A completely honest post: The downside of marriage and motherhood

I interviewed some very smart young ladies over the phone this past weekend. I asked them for feedback over the shortcomings they have noticed on my business page. While their answers were very revealing to me, what struck me was the fact that majority of the trends in my life that I am currently not satisfied with was largely due to my fault.

I have been complaining of less productivity, declining results, etc. But as I traced the timeline in my head, I realised that this negative trend started when I got married, and later started growing my family. It is not that I became lazier or laid back, but I completely ditched some important aspects of my business, and outsourced what I couldn't ditch to people. Outsourcing is not bad, but I didn't occasionally supervise the outsourced areas. And I also realised that the parts I ditched should never have been ditched in the first place, at least, not for so long. This is because this is actually the engine that ran the entire business, something I was completely oblivious of.
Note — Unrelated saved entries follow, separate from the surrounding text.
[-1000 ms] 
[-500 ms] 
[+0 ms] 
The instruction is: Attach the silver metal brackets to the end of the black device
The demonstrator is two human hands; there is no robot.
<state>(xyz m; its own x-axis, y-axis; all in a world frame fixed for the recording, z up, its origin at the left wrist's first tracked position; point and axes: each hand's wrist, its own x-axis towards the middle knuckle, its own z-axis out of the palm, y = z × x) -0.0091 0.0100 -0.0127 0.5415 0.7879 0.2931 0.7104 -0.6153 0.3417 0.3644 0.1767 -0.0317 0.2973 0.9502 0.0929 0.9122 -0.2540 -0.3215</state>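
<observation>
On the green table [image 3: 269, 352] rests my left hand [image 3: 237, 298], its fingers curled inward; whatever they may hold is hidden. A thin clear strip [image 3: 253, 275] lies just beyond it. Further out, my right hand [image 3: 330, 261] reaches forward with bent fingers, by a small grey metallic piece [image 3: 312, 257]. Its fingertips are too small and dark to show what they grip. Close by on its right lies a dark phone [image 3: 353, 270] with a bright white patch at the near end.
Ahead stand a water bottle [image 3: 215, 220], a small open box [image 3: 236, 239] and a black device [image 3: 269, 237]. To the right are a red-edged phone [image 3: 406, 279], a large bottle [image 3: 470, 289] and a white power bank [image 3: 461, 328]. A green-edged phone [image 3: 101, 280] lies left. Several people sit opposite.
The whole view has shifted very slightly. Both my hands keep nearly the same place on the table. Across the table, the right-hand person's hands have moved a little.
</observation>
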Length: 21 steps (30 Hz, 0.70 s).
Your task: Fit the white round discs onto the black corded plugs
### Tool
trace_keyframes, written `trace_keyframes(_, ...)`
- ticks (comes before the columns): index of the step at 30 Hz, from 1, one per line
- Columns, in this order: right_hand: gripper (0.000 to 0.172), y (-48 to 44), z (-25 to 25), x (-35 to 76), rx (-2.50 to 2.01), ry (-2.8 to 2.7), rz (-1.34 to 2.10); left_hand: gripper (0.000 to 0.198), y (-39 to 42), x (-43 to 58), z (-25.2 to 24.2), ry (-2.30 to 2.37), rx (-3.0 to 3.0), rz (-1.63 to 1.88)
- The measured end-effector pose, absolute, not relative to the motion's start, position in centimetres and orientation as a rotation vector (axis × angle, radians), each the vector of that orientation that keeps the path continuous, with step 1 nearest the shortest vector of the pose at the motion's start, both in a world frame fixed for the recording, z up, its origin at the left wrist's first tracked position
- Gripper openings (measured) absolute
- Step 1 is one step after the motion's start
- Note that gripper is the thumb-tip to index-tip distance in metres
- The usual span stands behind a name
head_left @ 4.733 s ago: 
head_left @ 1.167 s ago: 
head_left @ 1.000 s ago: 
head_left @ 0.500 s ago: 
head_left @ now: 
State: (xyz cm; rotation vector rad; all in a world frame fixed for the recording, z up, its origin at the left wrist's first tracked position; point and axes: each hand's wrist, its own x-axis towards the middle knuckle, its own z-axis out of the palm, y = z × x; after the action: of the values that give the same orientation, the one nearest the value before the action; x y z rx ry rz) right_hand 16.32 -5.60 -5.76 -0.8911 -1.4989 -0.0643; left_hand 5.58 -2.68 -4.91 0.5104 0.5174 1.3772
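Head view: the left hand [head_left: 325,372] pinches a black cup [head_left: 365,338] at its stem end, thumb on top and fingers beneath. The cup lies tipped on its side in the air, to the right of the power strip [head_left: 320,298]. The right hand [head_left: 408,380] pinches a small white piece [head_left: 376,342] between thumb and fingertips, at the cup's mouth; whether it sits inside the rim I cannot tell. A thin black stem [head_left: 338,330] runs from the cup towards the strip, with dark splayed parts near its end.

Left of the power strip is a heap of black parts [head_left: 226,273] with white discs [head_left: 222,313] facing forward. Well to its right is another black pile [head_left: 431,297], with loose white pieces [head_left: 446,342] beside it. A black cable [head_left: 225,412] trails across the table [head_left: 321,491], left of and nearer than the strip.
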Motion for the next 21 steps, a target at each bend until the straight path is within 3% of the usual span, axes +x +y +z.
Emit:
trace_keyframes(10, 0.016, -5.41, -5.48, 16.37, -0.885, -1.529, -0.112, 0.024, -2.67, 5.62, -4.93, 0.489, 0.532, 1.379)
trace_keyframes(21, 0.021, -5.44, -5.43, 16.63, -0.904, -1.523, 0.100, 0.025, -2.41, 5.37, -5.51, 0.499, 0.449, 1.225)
Ever since I got married and started building a family, my creativity has been on the decline. Sometimes, I look at old articles and quotes, and ask "was I really the one who wrote these things? Where is my former brain?" It's like since I left my parents' house, my brain has shut down. After I had my son in 2017, I have been under constant pressure (self-imposed), I hardly smile, I can't remember when last I genuinely laughed, my level of productivity has declined, taking my income along with it. I like to think that I've been able to balance motherhood, marriage, and business, but if I am not producing as much result as I used to, then the balance is just an illusion. The truth is I haven't yet found a rhythm that works for me, like I had in my single days. It's like the world is moving forward, while I am receding

Please, if anyone reading this has gone through, or is going through what I am currently going through, let me know in the comment section. If you are already out of it, how were you able to free your mind from being held back.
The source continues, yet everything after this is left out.